Mais les nouvelles collègues ( hé oui ! ;0) ) me manqueront atrocement. Elles connaissent déjà ma décision et me soulignent toutes à leur manière ce qu'elles ont apprécié de moi pendant ces quelques mois. Ça fait du bien à l'estime, mais... ce que ça remue !
Il a mes nouvelles "élèves" aussi... je ne sais pas encore quand et comment je vais leur annoncer... il y a tellement de roulement dans la boîte, je sais que mon départ les secouera aussi...
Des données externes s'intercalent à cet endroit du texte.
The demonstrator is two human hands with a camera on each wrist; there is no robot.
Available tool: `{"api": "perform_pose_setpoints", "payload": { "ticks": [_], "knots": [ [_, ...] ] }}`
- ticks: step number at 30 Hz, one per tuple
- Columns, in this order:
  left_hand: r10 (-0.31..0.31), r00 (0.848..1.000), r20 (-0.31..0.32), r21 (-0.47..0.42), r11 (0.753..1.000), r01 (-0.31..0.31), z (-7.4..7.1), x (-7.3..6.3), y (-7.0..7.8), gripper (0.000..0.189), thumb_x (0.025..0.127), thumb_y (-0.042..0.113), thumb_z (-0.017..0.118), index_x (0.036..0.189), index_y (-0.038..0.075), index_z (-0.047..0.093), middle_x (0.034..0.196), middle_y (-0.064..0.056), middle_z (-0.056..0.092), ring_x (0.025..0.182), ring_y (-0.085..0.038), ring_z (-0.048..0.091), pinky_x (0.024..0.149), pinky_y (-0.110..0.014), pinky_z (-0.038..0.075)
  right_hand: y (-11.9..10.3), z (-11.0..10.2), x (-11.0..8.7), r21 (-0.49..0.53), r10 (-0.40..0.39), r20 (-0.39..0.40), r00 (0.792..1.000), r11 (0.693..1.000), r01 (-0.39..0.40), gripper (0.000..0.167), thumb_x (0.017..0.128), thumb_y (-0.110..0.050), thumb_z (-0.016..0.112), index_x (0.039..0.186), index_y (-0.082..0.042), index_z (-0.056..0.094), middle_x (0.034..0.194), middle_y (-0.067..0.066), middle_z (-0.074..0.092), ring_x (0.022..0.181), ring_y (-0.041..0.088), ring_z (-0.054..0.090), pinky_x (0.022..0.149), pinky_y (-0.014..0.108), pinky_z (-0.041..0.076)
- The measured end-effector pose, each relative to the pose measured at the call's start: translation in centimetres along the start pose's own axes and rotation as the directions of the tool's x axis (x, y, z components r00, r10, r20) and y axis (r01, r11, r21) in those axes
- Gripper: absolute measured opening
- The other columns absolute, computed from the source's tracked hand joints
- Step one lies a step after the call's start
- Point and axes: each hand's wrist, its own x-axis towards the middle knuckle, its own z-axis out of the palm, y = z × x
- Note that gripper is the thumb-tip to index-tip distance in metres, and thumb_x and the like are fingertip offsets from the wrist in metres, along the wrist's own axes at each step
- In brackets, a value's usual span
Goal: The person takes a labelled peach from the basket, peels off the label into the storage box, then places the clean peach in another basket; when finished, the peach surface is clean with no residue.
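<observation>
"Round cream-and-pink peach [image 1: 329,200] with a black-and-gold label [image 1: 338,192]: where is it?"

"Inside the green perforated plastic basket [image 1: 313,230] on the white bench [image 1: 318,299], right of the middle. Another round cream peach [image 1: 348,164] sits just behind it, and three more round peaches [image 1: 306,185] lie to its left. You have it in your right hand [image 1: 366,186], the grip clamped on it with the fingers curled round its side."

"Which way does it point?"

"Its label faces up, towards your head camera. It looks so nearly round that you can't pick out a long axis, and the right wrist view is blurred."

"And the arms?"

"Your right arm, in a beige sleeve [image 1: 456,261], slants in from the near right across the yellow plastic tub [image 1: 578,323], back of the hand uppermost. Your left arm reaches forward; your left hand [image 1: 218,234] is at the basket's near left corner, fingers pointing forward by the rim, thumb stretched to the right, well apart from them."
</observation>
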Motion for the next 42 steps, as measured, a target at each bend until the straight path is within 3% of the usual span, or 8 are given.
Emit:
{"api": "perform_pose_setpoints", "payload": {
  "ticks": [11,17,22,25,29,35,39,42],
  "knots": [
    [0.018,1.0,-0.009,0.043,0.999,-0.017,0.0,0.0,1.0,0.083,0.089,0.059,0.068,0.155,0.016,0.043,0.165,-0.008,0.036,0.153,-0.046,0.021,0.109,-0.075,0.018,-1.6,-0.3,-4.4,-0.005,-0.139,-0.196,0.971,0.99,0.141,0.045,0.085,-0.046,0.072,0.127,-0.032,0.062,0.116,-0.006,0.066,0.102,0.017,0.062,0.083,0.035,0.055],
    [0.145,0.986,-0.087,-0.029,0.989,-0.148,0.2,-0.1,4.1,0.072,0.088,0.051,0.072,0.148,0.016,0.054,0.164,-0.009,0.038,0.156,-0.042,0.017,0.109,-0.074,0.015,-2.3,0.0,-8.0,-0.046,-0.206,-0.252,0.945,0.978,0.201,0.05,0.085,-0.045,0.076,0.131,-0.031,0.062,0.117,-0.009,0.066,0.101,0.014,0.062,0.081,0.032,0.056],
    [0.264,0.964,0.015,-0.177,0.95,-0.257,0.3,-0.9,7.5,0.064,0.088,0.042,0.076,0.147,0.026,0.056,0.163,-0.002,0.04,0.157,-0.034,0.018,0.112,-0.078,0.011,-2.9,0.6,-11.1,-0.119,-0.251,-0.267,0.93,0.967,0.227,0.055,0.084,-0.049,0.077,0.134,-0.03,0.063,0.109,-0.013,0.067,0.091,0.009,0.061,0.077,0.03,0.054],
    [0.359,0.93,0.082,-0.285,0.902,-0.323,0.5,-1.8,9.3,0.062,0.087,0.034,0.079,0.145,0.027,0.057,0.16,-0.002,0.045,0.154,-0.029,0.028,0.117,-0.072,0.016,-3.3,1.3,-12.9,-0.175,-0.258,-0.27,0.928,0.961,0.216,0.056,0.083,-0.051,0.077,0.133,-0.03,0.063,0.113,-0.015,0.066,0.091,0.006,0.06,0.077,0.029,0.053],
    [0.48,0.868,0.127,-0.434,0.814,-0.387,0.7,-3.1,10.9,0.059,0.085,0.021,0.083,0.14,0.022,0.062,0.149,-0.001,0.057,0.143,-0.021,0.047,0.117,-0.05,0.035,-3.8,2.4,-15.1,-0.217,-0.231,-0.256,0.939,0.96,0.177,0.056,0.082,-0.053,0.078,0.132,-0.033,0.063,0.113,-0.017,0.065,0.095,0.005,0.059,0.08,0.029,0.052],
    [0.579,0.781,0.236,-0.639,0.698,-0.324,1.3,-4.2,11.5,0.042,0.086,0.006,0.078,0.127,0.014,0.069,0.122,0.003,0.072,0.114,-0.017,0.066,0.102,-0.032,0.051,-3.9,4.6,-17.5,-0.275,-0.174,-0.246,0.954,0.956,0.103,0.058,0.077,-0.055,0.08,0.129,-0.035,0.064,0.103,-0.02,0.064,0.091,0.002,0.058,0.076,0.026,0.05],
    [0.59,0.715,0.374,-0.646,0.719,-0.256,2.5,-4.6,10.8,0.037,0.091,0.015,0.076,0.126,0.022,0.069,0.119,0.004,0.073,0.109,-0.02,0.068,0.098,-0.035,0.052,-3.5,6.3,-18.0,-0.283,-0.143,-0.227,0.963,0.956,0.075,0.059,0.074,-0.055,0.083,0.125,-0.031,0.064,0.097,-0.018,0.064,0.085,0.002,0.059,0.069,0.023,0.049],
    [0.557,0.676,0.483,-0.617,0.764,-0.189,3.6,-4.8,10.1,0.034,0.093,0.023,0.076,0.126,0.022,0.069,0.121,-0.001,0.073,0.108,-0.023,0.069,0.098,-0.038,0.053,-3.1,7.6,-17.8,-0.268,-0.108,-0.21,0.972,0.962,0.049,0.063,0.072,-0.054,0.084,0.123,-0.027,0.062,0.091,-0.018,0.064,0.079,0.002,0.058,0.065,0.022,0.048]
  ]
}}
Comme d'autres ont dit, 'paraît qu'il n'y a personne d'irremplaçable... mais chaque personne est unique et mon lien avec chacune de ces personnes, ça, nul ne pourra le remplacer (de part et d'autre) totalement.
Je suis de tout coeur avec toi. Même si on ne s'est jamais rencontrés, il y aura toujours un humain derrière les écrits et ce que l'humain masqué confie me touche comme s'il sagissait d'un ami.
Courage. J'espère que tu as le pied marin ! ;0)
Zed: serais-je sublunaire comme ce héros de Rostand? Vous avez souvent de beaux mots pour mes maux, Zed.
Ness: ça sentait la coupe de cheveux il y a un mois... : )
Safwan: je ne sais pas ce qui est mieux. Mais ex-madame Masquée a décidé d'en finir coûte que croûte. Rien ne sert de m'épancher davantage ici. On s'en jasera bien un jour devant un plat de crabe...
Renée-Claude: il faut accepter ces doux moments ou les autres nous montrent leur attachement. Ça m'est parfois difficile cependant. Bon pied marin à vous aussi.